The transmediale.10 Salon consists of three interdisciplinary strands - talks, projects and workshops - exploring FUTURITY NOW!. With a specific focus on free culture and process-based projects, the Salon will engage cultural thinkers and makers into conversations and actions that lay down future strategies for a global network age.
 
In K1 at the HKW, transmediale.10 will continue the festival's tradition of strategic discourse with a curated set of Salon Talks focusing on the vocabulary and methodologies in digital art, politics and society questioning current takes on the concept of future. This year, process-led Salon Projects will transform the HKW foyer into a 'Futures Exchange'. Open activities, consultation sessions and project demonstrations will be running all-day, every day, throughout the festival. transmediale.10's Salon Workshops feature opportunities for hacktivists and retoolers, makers and doers, to get their hands dirty with a series of artist-led sessions that aim to visualise, capture and experiment with the essence of FUTURITY NOW!
 
Running across the entire salon programme is the Free Culture Incubator, a set of interlinked and participatory sessions led by Ela Kagel. In the public eye, the project will bring together stakeholders from the arts, science and business sectors and work on a business model for a cultural enterprise of the future.
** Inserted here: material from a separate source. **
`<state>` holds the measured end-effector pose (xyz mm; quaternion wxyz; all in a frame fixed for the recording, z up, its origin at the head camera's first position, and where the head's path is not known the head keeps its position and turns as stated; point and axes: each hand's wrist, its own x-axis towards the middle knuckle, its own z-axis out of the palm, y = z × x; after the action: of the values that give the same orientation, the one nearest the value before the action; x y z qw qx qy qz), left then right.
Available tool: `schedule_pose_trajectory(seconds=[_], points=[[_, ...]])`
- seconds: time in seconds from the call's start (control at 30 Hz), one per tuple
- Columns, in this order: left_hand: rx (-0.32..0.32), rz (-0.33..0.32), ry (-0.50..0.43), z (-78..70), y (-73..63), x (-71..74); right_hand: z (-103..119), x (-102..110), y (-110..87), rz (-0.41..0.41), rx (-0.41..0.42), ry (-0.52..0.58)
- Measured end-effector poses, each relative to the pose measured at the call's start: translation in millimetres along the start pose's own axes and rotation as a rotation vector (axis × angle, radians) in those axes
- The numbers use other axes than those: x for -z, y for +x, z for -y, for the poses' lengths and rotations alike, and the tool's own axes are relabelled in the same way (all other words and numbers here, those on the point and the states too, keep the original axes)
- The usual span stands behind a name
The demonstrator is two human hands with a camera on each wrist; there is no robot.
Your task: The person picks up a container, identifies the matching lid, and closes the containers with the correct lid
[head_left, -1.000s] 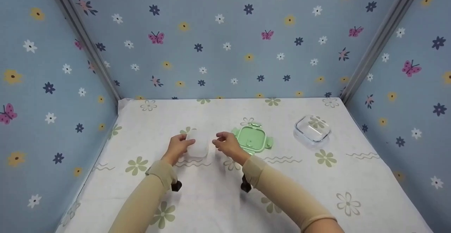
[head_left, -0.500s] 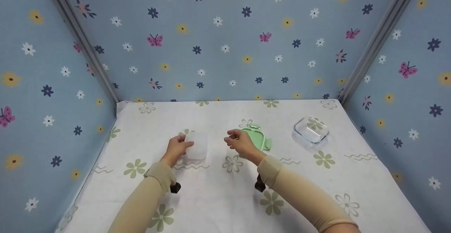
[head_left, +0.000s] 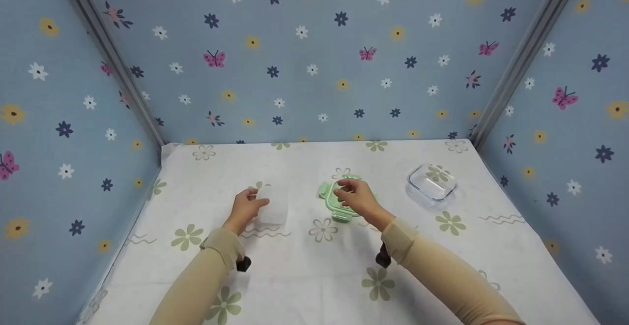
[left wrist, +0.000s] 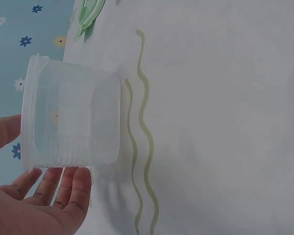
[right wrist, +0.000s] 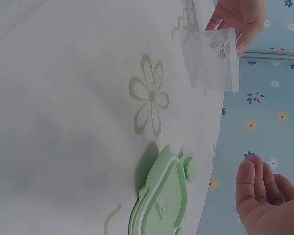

Positioning the future as a meme ready for redefinition, the transmediale.10 Salon Talks will bring together artists, theoreticians and specialists in a forum for open dialogue in order to address the implications of FUTURITY NOW! across a multitude of artistic platforms, diverse cultures and societal backgrounds.

The majority of the Salon Workshops take the form of expert-led Free Culture Incubator working groups seeking to define the problematic zone between art and open cultural practice in Germany. They attempt to establish an arts and culture incubator for Berlin that will support and develop new forms of cultural practice beyond the festival's lifespan.

A model for the cultural enterprise of the future

We are facing a new economic reality where traditional industries have been replaced by the creative sector, with creativity and networks ousting steel and coal. Maybe the norm of the economy supporting the growth of culture is due to be reversed? (...more)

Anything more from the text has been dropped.